**Task requirements**
Without the pictures, set down everything in the listing exactly.

**Dataset**
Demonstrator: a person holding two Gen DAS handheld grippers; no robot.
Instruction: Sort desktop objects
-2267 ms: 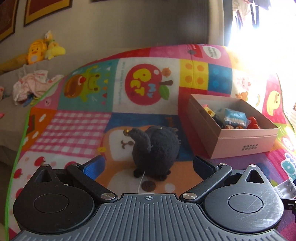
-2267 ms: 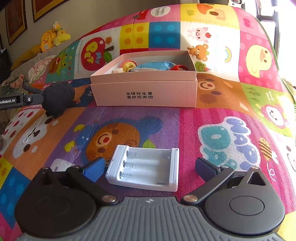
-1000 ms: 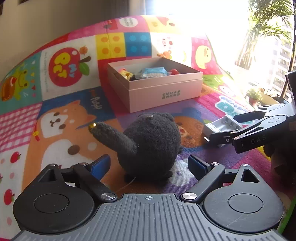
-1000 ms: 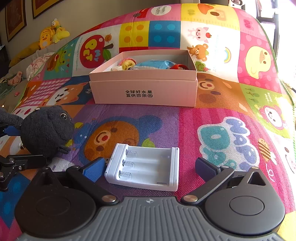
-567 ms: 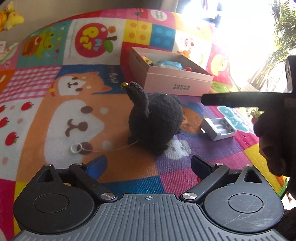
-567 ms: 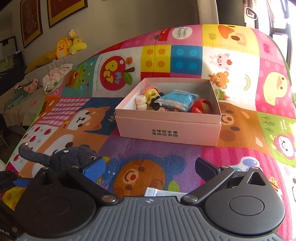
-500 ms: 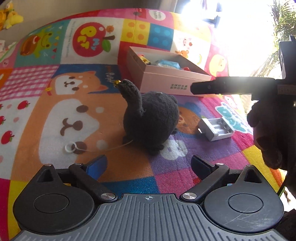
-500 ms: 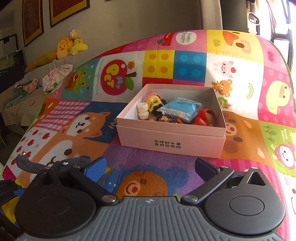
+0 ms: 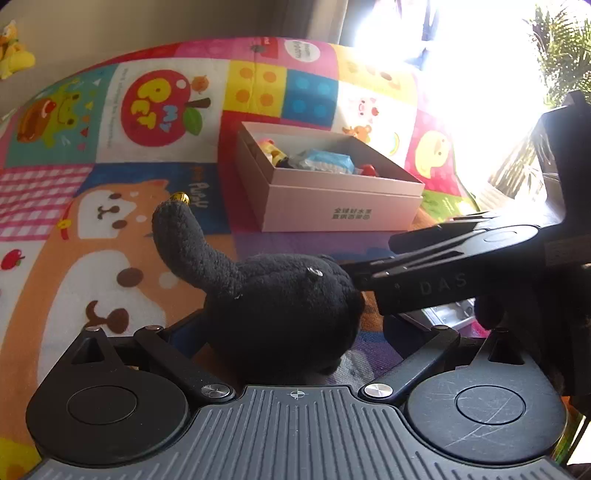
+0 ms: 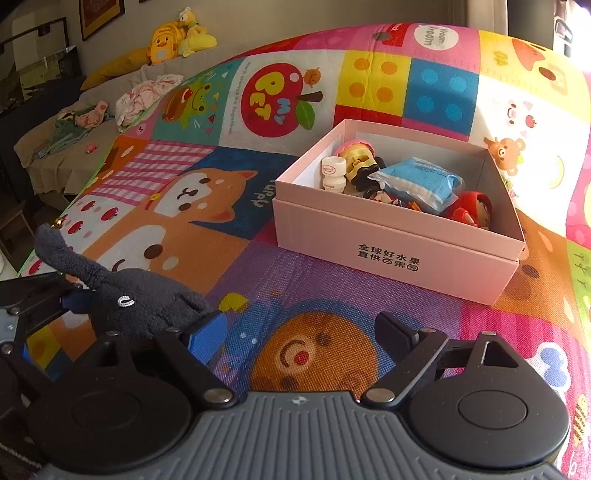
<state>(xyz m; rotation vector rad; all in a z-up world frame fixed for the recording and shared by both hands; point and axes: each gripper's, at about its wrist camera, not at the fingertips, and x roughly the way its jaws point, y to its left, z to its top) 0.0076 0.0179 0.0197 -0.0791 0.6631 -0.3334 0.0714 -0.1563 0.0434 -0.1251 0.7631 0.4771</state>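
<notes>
A black plush cat (image 9: 280, 314) with a raised tail sits between the fingers of my left gripper (image 9: 291, 328), which stand wide open around it. The plush also shows at the left of the right wrist view (image 10: 140, 302). My right gripper (image 10: 301, 328) is open and empty above the mat; in the left wrist view it (image 9: 369, 273) reaches in from the right, just beside the plush's head. A pink open box (image 10: 388, 254) holds several small toys and a blue packet (image 10: 417, 181). A white battery holder (image 9: 448, 312) lies mostly hidden under the right gripper.
A colourful cartoon play mat (image 10: 229, 155) covers the surface. A sofa (image 10: 51, 155) with clothes and yellow plush toys (image 10: 177, 33) stands at the back left. Bright window glare fills the right of the left wrist view.
My left gripper has moved in so the plush cat now sits between its fingers. My right gripper has lifted off the battery holder and swung left toward the plush.
</notes>
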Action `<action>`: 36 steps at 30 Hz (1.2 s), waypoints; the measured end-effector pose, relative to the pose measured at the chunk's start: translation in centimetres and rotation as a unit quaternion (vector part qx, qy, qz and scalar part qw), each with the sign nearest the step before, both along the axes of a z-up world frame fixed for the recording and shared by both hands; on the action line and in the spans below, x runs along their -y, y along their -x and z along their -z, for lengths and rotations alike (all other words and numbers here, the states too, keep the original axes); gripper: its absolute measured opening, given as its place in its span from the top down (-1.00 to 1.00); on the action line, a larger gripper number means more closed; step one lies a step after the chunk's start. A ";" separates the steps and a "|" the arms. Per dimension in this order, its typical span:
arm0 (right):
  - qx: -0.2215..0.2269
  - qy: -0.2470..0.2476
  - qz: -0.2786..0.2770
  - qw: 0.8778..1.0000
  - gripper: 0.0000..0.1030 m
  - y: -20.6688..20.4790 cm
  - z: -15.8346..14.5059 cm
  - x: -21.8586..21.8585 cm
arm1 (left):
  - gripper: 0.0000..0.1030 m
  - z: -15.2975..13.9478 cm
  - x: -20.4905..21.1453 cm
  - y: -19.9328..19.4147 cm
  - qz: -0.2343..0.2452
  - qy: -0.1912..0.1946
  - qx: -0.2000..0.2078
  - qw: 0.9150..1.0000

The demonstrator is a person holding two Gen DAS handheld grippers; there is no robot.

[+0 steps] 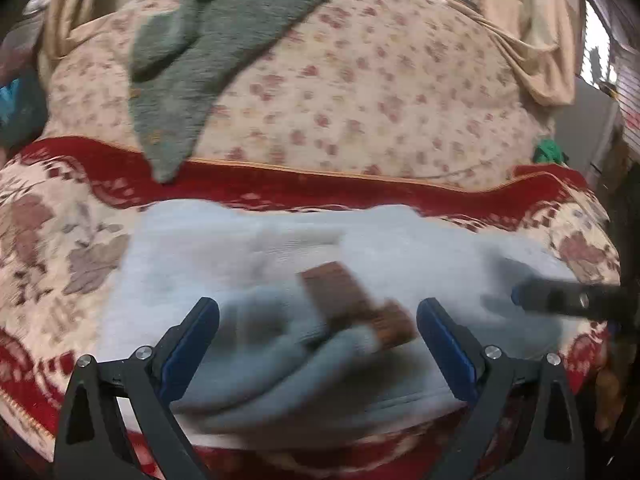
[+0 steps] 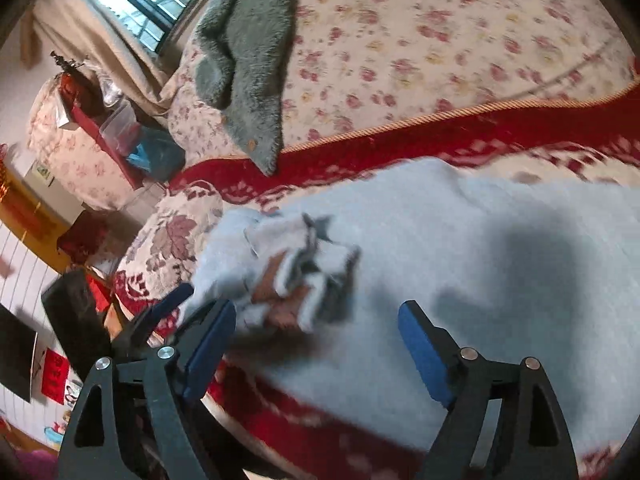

**Result**
Demonstrator: a person holding two Gen DAS handheld grippers; no robot.
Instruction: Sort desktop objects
-2267 ms: 
-2267 ms: 
-1000 ms: 
-1000 ms: 
-567 ms: 
-567 ms: 
-500 ms: 
-500 ms: 
+0 ms: 
+0 ms: 
<state>(xyz m; rotation vector rad; all in a z-up world frame fixed for the recording and shared by both hands; point and axes: each gripper's, at about its wrist camera, not at the fingertips, and x roughly the way its jaws point, y to its left, z to its top) 0.0076 0.0179 0.0197 -0.0791 0.6631 -0.3334 0.0714 -0.1563 0.0434 -0.1251 0.7631 0.4771</state>
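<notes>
A black plush cat (image 9: 280, 314) with a raised tail sits between the fingers of my left gripper (image 9: 291, 328), which stand wide open around it. The plush also shows at the left of the right wrist view (image 10: 140, 302). My right gripper (image 10: 301, 328) is open and empty above the mat; in the left wrist view it (image 9: 369, 273) reaches in from the right, just beside the plush's head. A pink open box (image 10: 388, 254) holds several small toys and a blue packet (image 10: 417, 181). A white battery holder (image 9: 448, 312) lies mostly hidden under the right gripper.
A colourful cartoon play mat (image 10: 229, 155) covers the surface. A sofa (image 10: 51, 155) with clothes and yellow plush toys (image 10: 177, 33) stands at the back left. Bright window glare fills the right of the left wrist view.
My left gripper has moved in so the plush cat now sits between its fingers. My right gripper has lifted off the battery holder and swung left toward the plush.
</notes>
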Action `<action>`: 36 steps at 30 Hz (1.2 s), waypoints; the measured end-effector pose, relative to the pose measured at the chunk's start: translation in centimetres and rotation as a unit quaternion (vector part qx, qy, qz and scalar part qw), each with the sign nearest the step before, both along the axes of a z-up world frame fixed for the recording and shared by both hands; on the action line and in the spans below, x runs along their -y, y along their -x and z along their -z, for lengths and rotations alike (all other words and numbers here, the states too, keep the original axes); gripper: its absolute measured opening, given as its place in its span from the top down (-1.00 to 1.00); on the action line, a larger gripper number means more closed; step one lies a step after the chunk's start. A ";" separates the steps and a "|" the arms. Per dimension in this order, its typical span:
arm0 (right):
  - qx: -0.2215..0.2269
  - qy: -0.2470..0.2476
  - qz: -0.2786..0.2770
  - qw: 0.8778..1.0000
  - gripper: 0.0000..0.1030 m
  - y: -20.6688..20.4790 cm
  - z: -15.8346..14.5059 cm
  - x: -21.8586..21.8585 cm
arm1 (left):
  - gripper: 0.0000..0.1030 m
  - z: -15.2975..13.9478 cm
  - x: -20.4905..21.1453 cm
  - y: -19.9328..19.4147 cm
  - qz: -0.2343..0.2452
  - qy: -0.1912..0.1946
  - qx: -0.2000..0.2078
  - qw: 0.9150..1.0000

The demonstrator is a person holding two Gen DAS handheld grippers; there is no robot.

[+0 steps] 
[+0 steps] 

This concludes the answer to the exercise.